I use an Ingersoll Rand SS5 5HP 60 Gallon Single Stage Air Compressor with this cabinet. When the cabinet is running at 90 PSI controlled by an oil/water separator dial the air compressor runs continuously but keeps up with the demand. After blasting is complete it usually shuts off after 10-20 seconds. Regularly change your oil if you are running a consumer grade air compressor at 100% duty cycle! I added an aftermarket DIY “air dryer” between the compressor to the tank to cool the air and remove excessive moisture during long running sessions. I also added an automatic drain valve to the bottom of the tank to remove moisture that gets into the tank. In hindsight I should have just upgraded to the next model up which has all of these features built in. Any compressor that can output 10-15 CFM at ~90 PSI will be able to power this cabinet. If you have a small compressor consider moving down to the smaller orifice gun, although it will hurt your blasting speed.

I have been using the cabinet for the past 6 months mainly blasting valve covers. Most of them are corroded enough that the factory paint is no longer present and they can be blasted immediately after boiling them to remove excess oil and getting gunk out of the baffling. Blasting in general is not good at removing the factory paint.

The gun has several wearable components inside that need to be regularly replaced or performance suffers. The gun has never clogged the entire time I have used it. Although it works very well the gun isn’t very ergonomic, I find myself regularly switching between holding by the grip and holding by the pickup tube. I think a nozzle shaped like a wand or something you can hold like a large pen would be more comfortable if using the gun for a long period of time. I would highly recommend starting off with the carbide nozzles, they last much longer than the ceramic ones and pay for themselves quickly.

Feeding the gun is the pickup tube. This cabinet’s pickup tube works very well. When using blasting media with no chunks of blasted off paint or dirt the gun never surges or runs out of blasting media. When there are pieces of paint or objects larger than the media they will get stuck to the sides of the pickup tube and limit the media going into the gun. Covering the tip of the gun and forcing air through the pickup tube temporarily clears the objects, but until the cabinet is drained and the media sifted it will continue to clog. I wish the cabinet had a finer screen to catch large objects while letting the media through. Removing the tube from the cabinet for replacement is very simple.

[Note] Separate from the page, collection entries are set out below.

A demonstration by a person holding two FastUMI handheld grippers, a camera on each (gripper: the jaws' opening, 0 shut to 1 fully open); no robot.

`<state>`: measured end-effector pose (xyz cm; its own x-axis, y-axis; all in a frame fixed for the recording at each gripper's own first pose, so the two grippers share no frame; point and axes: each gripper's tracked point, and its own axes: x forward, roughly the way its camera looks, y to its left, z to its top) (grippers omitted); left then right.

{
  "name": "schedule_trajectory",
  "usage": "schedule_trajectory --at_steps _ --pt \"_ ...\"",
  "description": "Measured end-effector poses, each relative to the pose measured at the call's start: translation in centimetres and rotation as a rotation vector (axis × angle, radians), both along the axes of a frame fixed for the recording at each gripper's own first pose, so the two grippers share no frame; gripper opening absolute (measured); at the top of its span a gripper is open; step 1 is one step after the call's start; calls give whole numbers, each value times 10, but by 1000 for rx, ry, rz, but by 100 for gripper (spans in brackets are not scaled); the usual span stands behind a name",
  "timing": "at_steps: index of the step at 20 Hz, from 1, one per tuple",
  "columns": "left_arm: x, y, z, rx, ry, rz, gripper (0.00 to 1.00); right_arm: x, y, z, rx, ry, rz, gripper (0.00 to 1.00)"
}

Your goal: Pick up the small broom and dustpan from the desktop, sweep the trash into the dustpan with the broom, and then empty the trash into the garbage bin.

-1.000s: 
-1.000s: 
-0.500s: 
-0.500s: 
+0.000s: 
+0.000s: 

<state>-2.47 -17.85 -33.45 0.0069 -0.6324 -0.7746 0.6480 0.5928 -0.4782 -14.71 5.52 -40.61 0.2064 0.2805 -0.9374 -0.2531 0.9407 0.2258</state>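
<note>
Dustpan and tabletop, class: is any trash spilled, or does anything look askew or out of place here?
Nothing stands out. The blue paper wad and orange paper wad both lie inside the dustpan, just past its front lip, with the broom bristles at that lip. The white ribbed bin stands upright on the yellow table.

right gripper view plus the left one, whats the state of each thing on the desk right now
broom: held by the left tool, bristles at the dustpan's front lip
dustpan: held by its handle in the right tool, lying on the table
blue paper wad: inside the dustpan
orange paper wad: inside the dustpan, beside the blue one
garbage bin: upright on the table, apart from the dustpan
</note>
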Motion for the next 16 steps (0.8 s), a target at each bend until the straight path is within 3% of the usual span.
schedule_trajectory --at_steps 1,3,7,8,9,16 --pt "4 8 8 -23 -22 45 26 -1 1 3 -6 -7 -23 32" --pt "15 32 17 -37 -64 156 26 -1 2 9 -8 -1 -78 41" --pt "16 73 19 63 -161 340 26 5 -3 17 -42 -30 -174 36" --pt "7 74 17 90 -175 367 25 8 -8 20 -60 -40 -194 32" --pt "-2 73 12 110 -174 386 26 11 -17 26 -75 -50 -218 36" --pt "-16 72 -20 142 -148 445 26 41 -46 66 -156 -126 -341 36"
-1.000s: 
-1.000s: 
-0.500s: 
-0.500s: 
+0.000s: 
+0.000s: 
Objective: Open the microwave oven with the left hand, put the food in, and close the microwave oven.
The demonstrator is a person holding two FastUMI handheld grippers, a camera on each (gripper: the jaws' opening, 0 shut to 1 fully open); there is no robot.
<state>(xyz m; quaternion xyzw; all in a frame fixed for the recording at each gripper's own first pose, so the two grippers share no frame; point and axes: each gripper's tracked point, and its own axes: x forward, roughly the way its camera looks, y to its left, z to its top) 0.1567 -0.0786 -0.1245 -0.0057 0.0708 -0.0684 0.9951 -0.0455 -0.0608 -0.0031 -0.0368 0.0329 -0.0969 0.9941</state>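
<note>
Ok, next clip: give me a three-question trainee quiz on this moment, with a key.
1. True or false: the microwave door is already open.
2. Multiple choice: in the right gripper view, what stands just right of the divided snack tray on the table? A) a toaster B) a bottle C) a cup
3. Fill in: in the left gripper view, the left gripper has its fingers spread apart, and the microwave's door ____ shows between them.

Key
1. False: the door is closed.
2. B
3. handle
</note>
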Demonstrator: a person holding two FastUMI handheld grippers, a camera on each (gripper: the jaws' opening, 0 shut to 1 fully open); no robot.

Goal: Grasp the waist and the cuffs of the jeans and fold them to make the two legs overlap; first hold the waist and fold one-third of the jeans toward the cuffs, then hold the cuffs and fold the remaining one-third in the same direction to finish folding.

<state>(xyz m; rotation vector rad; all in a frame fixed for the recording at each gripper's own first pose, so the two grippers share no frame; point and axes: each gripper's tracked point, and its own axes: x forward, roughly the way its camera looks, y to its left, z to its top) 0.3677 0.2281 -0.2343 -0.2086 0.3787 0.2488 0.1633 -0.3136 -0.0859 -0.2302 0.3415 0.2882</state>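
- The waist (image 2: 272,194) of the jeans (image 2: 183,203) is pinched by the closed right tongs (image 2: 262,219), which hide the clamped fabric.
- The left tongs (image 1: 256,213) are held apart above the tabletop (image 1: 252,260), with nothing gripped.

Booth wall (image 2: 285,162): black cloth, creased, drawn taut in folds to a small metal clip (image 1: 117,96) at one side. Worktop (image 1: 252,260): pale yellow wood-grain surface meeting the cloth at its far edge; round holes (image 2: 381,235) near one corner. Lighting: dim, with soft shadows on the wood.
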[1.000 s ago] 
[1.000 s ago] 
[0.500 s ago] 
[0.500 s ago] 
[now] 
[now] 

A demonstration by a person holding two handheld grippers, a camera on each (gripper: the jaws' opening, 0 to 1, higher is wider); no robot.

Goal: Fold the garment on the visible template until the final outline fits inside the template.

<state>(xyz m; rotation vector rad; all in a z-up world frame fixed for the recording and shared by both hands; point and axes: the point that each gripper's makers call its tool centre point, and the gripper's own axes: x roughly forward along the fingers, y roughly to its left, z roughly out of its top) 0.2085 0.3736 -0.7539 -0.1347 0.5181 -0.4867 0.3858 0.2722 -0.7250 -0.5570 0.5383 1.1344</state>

Using the blast cabinet to restore an Ariens snowblower.

The foot pedal is very nice compared to the trigger activated gun. Gripping the trigger for long periods of time leads to cramps, especially when you find yourself gripping the gun too hard unintentionally. Simply step on the foot pedal and blast away. The pedal has a cover that is large enough for me to easily fit my size 12-13 shoes in without being cramped.

I originally had a Harbor Freight blasting cabinet that I slowly modified to make it perform better. In retrospect I should have started out with the Skat Blast cabinet. It performs better and ended up being about the same price after I did all of the modifications to the HF cabinet.

Despite some shortcomings, overall I would highly recommend this Skat Blast cabinet. Made in Ohio, with a 5 year warranty and readily available replacement parts, I am able to blast most parts very quickly and get finished parts out the door faster.